In this issue, several articles explore medical students’ attitudes toward psychiatry in general and a career in psychiatry specifically. The psychiatric clerkship appears to have equivocal impact on changing medical students’ views toward psychiatry (24). Medical students from the University of Nairobi, Kenya, generally had fairly favorable attitudes toward psychiatry, but few would consider psychiatry a viable career choice (25). Even fewer medical students from Pakistan, where there is a shortage of psychiatrists, identified psychiatry as their career of choice (26).

Interestingly, a recent article describes iatrogenic stigma, that is, stigma caused or perpetuated by mental health professionals (27). The author argues that certain actions on the part of the psychiatrist themselves perpetuate stigma (such as diagnosing a person with mental illness, which in turn leads to labeling; cosmetic side effects of medications, which make a person easily identifiable as mentally ill). On the contrary, we believe that psychiatrists have a duty to reduce the stigma of mental illness at the individual, family, societal, and structural levels. Stigma involves problems with knowledge (ignorance), attitudes (prejudice), and behavior (discrimination). Of the three, reduction of discrimination against people with mental illness is most pressing (28). Anti-stigma programs use three broad approaches: protest, education, and contact (29). Protest campaigns work to have stigmatizing media messages withdrawn. Media has a powerful role to play in influencing public opinion as exemplified by the recent Virginia Tech shootings. Psychiatrists and mental health professionals need to collaborate actively with the local media to ensure that an appropriate social message is passed on. Education provides accurate information to the public about mental illness. Contact entails positive social interaction with persons with mental illness. All three approaches have been shown to reduce stigma (30).

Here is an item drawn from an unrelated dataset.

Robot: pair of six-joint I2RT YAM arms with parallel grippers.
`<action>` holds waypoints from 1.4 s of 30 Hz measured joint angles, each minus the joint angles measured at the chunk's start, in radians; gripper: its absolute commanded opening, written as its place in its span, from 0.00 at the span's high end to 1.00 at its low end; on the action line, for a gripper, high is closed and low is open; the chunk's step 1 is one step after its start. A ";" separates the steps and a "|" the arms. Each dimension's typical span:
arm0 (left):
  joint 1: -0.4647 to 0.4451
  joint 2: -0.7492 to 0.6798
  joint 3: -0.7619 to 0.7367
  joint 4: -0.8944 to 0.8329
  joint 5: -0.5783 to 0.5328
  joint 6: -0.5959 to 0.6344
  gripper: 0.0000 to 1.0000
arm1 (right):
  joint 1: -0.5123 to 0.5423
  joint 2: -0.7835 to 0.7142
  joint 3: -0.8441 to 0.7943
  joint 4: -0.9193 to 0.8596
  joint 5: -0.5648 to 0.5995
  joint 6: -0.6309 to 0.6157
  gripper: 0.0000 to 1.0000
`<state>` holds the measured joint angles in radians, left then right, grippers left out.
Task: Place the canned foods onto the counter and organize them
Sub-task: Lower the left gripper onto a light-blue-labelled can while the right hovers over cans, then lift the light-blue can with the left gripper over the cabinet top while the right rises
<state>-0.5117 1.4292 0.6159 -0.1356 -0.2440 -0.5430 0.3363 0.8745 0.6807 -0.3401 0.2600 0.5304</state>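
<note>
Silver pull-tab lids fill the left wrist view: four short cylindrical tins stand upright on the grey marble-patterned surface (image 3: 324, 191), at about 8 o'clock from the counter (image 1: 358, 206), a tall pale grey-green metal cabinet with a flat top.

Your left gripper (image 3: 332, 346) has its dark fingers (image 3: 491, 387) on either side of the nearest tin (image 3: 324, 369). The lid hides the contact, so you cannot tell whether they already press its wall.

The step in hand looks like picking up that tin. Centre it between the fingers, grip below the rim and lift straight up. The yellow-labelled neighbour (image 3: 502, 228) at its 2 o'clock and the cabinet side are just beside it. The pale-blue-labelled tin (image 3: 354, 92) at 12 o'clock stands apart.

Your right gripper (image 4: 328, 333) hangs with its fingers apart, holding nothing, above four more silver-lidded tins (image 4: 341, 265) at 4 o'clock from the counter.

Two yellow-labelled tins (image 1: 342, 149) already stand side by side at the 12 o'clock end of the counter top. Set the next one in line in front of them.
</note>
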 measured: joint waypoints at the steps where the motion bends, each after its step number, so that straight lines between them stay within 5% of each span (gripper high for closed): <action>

In this issue, two articles suggest that certain exposures, akin to contact, decrease stigma. Adolescent standardized patient training in psychiatric conditions reduces stigma in adolescent simulators (31). Advocacy groups have more positive impact on clinical as compared to preclinical medical trainees (32).

In addition to actively engaging in the proven methods to decrease stigma, psychiatrists also need to actively combat structural discrimination. Structural discrimination is unjust treatment perpetuated by a social, political, and/or legal institution based on stigmatizing attitudes. A chief example of structural discrimination is the inequitable distribution of resources, resulting in poor quality of mental health services based on the stigmatizing belief that mental illness is incurable or that mental illness is not a real illness.

Finally, psychiatrists need to work within the medical community to bring about more candid dialogue about impaired physicians, including psychiatrists, psychologists, and nurses. Kay Redfield Jamison (33) writes:

There is a very large group that I think of as the silent successful—people who get well from psychiatric illness but who are afraid to speak out. This reluctance is very understandable, very human, but it is unfortunate because it perpetuates the misperception that mental illness cannot be treated.